Due to joint appointments, the heads of the institutes and the research area simultaneously hold professorships at the Technische Universität Dresden (Faculties of Chemistry and Food Chemistry, Physics as well as Mechanical Science and Engineering). About 100 PhD students are permanently integrated in the research at the IPF and numerous diploma, master and bachelor theses are worked out and supervised here.

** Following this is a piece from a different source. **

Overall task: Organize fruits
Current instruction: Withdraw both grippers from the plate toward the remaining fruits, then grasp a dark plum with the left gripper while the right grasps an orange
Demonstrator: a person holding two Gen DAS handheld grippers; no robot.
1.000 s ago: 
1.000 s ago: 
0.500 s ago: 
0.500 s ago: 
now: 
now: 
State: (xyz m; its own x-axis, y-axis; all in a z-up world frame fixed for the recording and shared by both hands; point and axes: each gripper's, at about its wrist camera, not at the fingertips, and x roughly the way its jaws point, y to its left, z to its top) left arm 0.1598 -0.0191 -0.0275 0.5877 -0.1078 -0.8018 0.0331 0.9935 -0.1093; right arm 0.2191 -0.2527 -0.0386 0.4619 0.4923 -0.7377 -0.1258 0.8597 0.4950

Common projects include the Max Bergmann Center of Biomaterials, the Center for Regenerative Therapies Dresden (CRTD) and the Center for Advancing Electronics Dresden (CfAED)., the B CUBE - Center for Molecular and Cellular Bioengineering, the so-called Cluster of Excellence "Physics of Life", and the Else Kröner-Fresenius Center for Digital Health. The IPF is together with TU Dresden and other research institutes in Dresden member of the research alliance DRESDEN-concept that was founded due to the German Universities Excellence Initiative mentioned above.

==History==
The IPF Dresden was founded on January 1, 1992, emerging from the largest polymer research center of the former GDR, which was at the time already internationally acknowledged. Since then the IPF Dresden developed into a leading institute in selected topics of polymer science.

As all Leibniz institutes, the IPF is evaluated at least every seven years. The last successful evaluation took place in 2022.

== Personnel/Budget ==
At present the IPF employs about 480 people. Scientists (chemists, physicists, biologists) and engineers work closely together. About 100 guest scientists from all over the world come every year for some weeks or months to work at the IPF. The institute supports young researchers, e.g. in establishing independent research groups.

The annual budget of about 26 Million Euro is supplied in equal parts by the Federal Republic of Germany and the German federal states. In addition to institutional funding the IPF Dresden raises project resources of about 10 Million Euro per year.

== Technology Transfer ==
In order to promote the transfer of research results into practice, the institute engages in technology transfer, promotes spin-offs and cooperates with industrial companies.